• What the exercise asks
Nothing should be omitted: restate the full listing word for word.

• Source material
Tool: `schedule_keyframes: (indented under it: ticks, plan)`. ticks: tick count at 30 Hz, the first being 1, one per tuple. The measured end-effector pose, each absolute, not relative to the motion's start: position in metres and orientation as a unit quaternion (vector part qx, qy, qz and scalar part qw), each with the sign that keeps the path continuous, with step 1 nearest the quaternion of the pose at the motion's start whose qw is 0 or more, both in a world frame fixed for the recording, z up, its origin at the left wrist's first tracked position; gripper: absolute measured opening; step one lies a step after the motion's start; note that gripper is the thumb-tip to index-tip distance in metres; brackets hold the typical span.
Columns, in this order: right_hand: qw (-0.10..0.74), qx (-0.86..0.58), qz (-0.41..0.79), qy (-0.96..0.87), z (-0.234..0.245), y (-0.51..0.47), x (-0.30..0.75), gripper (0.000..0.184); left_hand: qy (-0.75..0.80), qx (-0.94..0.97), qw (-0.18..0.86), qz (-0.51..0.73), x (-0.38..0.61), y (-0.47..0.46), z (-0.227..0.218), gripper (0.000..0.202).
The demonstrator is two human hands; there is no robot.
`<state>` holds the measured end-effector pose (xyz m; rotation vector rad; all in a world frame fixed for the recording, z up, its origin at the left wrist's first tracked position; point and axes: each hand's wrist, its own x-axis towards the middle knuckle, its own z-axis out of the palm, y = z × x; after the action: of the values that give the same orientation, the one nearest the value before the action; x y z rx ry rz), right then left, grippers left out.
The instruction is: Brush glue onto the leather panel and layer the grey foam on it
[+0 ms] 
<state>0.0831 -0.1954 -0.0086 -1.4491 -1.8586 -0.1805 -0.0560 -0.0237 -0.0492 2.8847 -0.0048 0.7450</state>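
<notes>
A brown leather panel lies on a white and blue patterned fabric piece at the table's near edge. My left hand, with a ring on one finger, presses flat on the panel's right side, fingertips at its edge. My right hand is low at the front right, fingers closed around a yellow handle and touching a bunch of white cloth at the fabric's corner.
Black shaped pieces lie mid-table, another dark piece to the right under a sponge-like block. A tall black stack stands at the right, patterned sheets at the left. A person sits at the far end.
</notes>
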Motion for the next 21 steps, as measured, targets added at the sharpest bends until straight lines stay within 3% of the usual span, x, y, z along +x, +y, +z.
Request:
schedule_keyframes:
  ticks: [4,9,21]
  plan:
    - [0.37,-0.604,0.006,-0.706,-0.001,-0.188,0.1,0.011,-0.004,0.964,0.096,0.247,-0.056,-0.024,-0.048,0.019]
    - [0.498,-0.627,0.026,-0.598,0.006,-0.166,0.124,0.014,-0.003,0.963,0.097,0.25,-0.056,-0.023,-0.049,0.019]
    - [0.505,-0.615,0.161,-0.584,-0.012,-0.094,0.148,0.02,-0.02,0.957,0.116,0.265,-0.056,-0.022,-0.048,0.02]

• Result
Tool: `schedule_keyframes: (indented under it: ticks, plan)`. ticks: tick count at 30 Hz, the first being 1, one per tuple. The measured end-effector pose, each absolute, not relative to the motion's start: position in metres and orientation as a unit quaternion (vector part qx, qy, qz and scalar part qw), each with the sign that keeps the path continuous, with step 1 nearest the quaternion of the pose at the motion's start whose qw is 0 or more, both in a world frame fixed for the recording, z up, its origin at the left wrist's first tracked position; gripper: absolute measured opening; step one lies a step after the motion's start; note that gripper is the thumb-tip to index-tip distance in metres; brackets hold the typical span.
Columns, in this order: right_hand: qw (-0.10..0.74), qx (-0.86..0.58), qz (-0.41..0.79), qy (-0.96..0.87), z (-0.234..0.245), y (-0.51..0.47), x (-0.30..0.75), gripper (0.000..0.184); left_hand: qy (-0.75..0.80), qx (-0.94..0.97), qw (-0.18..0.86), qz (-0.51..0.73), x (-0.38..0.61), y (-0.47..0.46), z (-0.227..0.218), gripper (0.000..0.202).
The demonstrator is two human hands; there is no robot.
`<state>` holds the measured end-effector pose (xyz m; rotation vector rad; all in a world frame fixed for the recording, z up, its origin at the left wrist's first tracked position; point and axes: each hand's wrist, its own x-axis towards the middle knuckle, its own z-axis out of the palm, y = z × x; after the action: of the values that give the same orientation, the one nearest the value before the action; x y z rx ry rz), right then left, grippers left out.
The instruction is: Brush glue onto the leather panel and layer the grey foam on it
[+0 ms] 
<state>0.0831 -0.1954 -0.0086 -1.4491 -1.8586 -0.1805 -0.0560 -0.0237 -0.0492 2.8847 -0.0048 0.7450</state>
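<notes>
A brown leather panel lies on a white and blue patterned fabric piece at the table's near edge. My left hand, with a ring on one finger, presses flat on the panel's right side, fingertips at its edge. My right hand is low at the front right, fingers closed around a yellow handle and touching a bunch of white cloth at the fabric's corner.
Black shaped pieces lie mid-table, another dark piece to the right under a sponge-like block. A tall black stack stands at the right, patterned sheets at the left. A person sits at the far end.
</notes>
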Motion for the next 21 steps, as measured, targets added at the sharpest bends until straight lines stay within 3% of the usual span, x, y, z along +x, +y, +z.
Request:
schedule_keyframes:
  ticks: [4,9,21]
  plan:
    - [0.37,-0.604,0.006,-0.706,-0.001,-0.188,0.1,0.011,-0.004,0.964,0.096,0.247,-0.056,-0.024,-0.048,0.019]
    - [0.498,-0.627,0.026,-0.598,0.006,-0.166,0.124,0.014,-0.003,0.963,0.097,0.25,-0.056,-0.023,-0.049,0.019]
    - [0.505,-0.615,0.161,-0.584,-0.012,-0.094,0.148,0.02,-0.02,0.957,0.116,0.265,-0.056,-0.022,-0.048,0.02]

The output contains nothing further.